HC Deb 23 March 1965 vol 709 cc295-7
4. Mrs. Renée Short

asked the Minister of Housing and Local Government when he intends to hand over responsibility for the new towns to the appropriate local authority.

66. Mr. Newens

asked the Minister of Housing and Local Government if he will make a statement on his proposals for the transfer of the new towns to the appropriate local authorities.

The Minister of Housing and Local Government (Mr. Richard Crossman)

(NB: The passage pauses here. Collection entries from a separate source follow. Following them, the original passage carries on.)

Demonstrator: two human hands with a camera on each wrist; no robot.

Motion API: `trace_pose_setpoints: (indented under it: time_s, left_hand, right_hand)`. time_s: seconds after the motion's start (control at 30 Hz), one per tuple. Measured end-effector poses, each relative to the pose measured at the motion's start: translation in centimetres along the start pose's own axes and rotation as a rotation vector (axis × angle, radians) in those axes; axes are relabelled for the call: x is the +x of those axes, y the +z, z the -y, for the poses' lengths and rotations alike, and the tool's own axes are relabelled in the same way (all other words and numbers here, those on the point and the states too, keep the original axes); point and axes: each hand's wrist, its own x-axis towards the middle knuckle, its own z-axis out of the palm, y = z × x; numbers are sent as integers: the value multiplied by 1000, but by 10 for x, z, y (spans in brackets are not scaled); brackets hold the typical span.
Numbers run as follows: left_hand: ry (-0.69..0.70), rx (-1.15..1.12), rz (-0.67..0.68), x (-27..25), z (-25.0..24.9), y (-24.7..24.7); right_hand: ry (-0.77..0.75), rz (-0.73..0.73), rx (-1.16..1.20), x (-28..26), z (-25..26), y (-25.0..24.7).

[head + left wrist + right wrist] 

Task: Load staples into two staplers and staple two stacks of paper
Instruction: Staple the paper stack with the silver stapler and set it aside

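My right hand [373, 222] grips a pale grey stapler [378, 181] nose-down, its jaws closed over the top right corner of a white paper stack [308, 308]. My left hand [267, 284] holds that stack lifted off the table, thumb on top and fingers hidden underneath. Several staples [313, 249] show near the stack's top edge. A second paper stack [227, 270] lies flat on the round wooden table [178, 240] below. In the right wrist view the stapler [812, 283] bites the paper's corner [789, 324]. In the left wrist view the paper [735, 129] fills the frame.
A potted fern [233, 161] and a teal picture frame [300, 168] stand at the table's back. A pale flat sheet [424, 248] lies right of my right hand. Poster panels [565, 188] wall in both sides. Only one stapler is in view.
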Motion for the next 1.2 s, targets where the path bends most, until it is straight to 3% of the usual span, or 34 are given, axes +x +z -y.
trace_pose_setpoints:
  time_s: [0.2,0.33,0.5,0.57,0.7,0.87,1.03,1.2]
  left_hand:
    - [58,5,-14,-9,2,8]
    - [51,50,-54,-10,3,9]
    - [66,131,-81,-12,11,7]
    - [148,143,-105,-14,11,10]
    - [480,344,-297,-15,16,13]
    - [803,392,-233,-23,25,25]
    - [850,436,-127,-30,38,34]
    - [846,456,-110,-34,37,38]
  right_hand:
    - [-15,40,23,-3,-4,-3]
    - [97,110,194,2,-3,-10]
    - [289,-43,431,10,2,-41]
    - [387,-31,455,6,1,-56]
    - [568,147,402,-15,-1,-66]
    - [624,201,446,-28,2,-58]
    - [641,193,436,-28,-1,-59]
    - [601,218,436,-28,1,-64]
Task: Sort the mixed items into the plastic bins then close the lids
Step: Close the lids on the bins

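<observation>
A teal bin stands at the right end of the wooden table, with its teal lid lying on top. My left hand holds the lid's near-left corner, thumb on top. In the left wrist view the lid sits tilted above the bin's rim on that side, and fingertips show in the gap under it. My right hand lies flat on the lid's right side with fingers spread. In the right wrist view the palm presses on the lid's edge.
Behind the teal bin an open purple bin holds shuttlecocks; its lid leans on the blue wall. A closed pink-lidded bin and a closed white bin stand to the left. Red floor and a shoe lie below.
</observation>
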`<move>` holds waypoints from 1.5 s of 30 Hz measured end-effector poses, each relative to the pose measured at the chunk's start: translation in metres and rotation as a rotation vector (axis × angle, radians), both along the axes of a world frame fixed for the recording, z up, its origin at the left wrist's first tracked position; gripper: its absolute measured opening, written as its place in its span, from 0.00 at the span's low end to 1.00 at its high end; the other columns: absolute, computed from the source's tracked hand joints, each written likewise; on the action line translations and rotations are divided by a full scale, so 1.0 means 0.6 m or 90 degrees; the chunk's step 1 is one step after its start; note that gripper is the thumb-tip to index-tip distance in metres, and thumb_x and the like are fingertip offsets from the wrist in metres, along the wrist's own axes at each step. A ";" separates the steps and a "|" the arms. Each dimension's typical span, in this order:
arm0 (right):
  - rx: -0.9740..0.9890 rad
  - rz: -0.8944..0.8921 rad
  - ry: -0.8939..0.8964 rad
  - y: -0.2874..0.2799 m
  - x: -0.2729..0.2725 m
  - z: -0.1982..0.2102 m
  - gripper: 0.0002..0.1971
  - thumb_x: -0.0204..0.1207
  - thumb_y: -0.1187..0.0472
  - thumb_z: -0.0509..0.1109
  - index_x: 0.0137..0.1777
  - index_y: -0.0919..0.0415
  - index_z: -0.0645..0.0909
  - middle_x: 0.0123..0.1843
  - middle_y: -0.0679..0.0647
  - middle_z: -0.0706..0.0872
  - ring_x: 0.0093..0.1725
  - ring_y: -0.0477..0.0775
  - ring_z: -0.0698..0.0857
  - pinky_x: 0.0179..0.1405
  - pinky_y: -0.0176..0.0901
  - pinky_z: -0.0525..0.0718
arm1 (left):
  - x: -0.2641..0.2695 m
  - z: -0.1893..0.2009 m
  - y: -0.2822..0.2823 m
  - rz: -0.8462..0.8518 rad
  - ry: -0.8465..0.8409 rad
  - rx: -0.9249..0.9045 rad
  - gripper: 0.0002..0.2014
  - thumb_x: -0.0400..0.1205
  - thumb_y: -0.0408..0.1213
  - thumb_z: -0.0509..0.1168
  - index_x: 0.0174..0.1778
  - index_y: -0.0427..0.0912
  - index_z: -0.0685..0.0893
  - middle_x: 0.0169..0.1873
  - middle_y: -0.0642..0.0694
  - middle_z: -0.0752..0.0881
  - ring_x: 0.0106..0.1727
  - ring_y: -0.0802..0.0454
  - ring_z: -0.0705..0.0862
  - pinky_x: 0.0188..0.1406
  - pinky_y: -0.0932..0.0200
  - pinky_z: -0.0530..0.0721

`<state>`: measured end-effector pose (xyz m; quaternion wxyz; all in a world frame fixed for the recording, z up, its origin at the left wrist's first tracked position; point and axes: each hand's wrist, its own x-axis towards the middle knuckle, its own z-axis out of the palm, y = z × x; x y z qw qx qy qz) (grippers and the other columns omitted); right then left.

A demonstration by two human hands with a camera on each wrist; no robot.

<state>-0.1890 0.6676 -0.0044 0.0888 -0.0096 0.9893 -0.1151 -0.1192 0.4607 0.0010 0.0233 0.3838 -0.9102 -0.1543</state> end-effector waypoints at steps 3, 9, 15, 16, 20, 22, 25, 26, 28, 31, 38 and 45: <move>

The building of the new towns must continue to be the responsibility of development corporations. Like my hon. Friends I am not satisfied with the existing arrangements by which the assets of the corporations are transferred to the Commission for the New Towns when the building is substantially completed. But the change they desire would require new legislation.

Mrs. Short

Has the attention of my right hon. Friend been drawn to the Press report of a delegation which he received from the Incorporated Association of Architects and Surveyors last December? The Press report says: The Minister made it clear that he was in favour of planning control remaining in the hands"—

Mr. Speaker

Order. There are all kinds of difficulties about this. One is that verbatim quotations of that character are not permissible in a question. The other is that I am not sure what is following from the question founded on what is in the Press.

Mrs. Short

I beg your pardon, Mr. Speaker. Does my right hon. Friend remember that at that meeting he said that he would hand over responsibility for new towns at the earliest possible moment to the local authorities?

Mr. Crossman

I think that my hon. Friend is confusing the question of assets with the question of management and control. It is important to make this distinction. When it is a question of transferring assets, say the total value of capital which is being put into a new town, this is a major question which requires legislation. When it is a question of handing over a particular undertaking, legislation permits the corporation, as of today, to hand it over to the local authority, or indeed to hand over the control of housing as distinct from its ownership. I have urged each corporation to be anxious to phase its planning of the transfer of management to the U.D.C. or R.D.C. as soon as possible when it suits it, but I have warned each of them that it is quite unrealistic to talk of the transfer of assets.

Mr. Corfield

Does the right hon. Gentleman appreciate that in many cases this will mean that the councillors will almost exclusively be council house tenants when the transfer takes place? What proposals has he for altering Section 76 of the Local Government Act, 1933?

Mr. Crossman

There is a real problem here of the monopoly landlord, and it is precisely a question which I have asked the corporations and the local authorities to discuss in planning the phased take-over which. I think, has anyway got to take place.

Mr. Solomons

Is my right hon. Friend aware that we on this side will welcome the day when most of the persons resident in rented property are council tenants?

Mr. Costain

Does the Minister appreciate that the local authority would be the owner not only of the council houses but of the factories also, and would it not be wrong for a locally elected authority to be a supreme landlord of that kind?

Mr. Crossman

These are all problems which have to be taken into account when we are considering the final development of self-government in a new town. It is a stage which we have reached at present with only two of the new towns, which have been handed over to the Commission, and there are two which are nearing that stage. In all those four cases I am anxious to establish good precedents for a sensible transfer because I am sure that the kind of highly autocratic centralised control required for the rapid construction of a new town is quite unsuitable for the permanent self-government of the kind of community we have there.